There are some skills to learn when using Canva, but the learning curve is much smaller than using the heavyweights of Photoshop and Illustrator.
If you’re marketing online for your business, having these skills is becoming a necessity if you need to represent yourself and promote your business.
If you want to know more about using these tools in your business or would like me to help you with your campaigns, don’t hesitate to contact me. Send me a question today.
Greenslate Halloween Fair 2019
Pumkin graphic element
I wanted to go minimalist on this one. It’s too easy to get carried away with spooky fonts and cliche scary graphics with something like Halloween.
The pumpkin image was a free vector graphic in Canva’s elements library, as were the brush strokes which were copied multiple times and applied with different levels of transparency to give the impression of watercolour brush strokes.
By saving the pumpkin as a transparent .png image file, I was able to re-import it into the other graphic files and also use it on the website.
We have settled with Roboto as our standard font used in different weights.
Halloween Cocktail Quiz Night
Another minimalist design built around a striking image and some ragged-edged masking which gives a sinister but intriguing graphic drawing you in. The white space around the image seems to add power to it.
I broke out of using just one font by adding the Anakatoria font to the pallet for the Canva graphics. This led to a problem though. I didn’t have that font available in the free version of Elementor, the WordPress graphic layout tool I use of the Greenslate website. I experimented with similar looking fonts, but in the end, I exported the title text as a transparent .png file which I used as an image on the website.
Initially, the event had been scheduled for Thursday 31st October, Halloween itself. However, we have a regular monthly crowd for the usual Friday night cocktail quiz night, so we had to reschedule it back to the Friday night, 1st November. So I ended up putting the big red dot there announcing that the event was now back on Friday.
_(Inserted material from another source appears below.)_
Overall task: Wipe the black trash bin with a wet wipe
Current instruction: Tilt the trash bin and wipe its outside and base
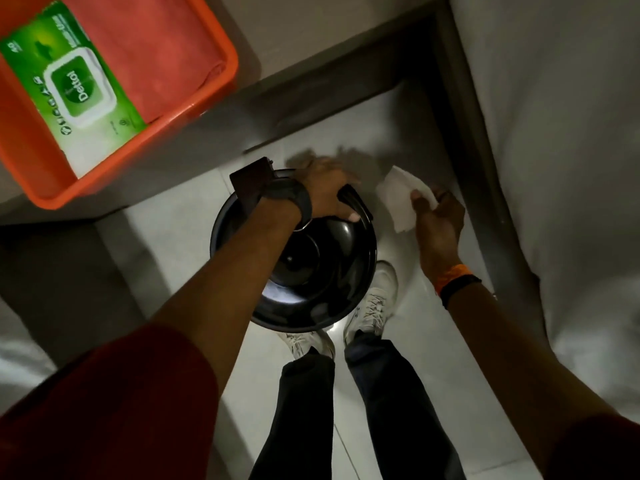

Greenslate’s cafe is usually really busy from Friday right the way through the weekend. Monday to Thursday is relatively quiet in comparison.
We decided it would be good to run some promotions during the week, and target them at groups we know love the cafe. We have run promotions like this before, but they have only had moderate success.
This series of Instagram and Facebook posts I put together for Greenslate seem to have done really well with great audience engagement and a few compliments about the designs.
As you can see from the Facebook screenshot for ‘Mum’s Monday,’ a 4.5k reach isn’t bad for a tiny cafe that’s building its reputation in the area. It’s one of the best figures we have managed so far for organic social media. We have never paid for advertising on social media yet.
Has the design helped? It certainly seems to have caught people’s eye and the food looks great. They are also really good offers, and you won’t get anywhere unless people are interested in what you’re offering.
Images make a big difference to social media engagement and good graphics are significant too.
Roll all these things out together and you have the makings of a successful campaign. People are happy to spread the good news.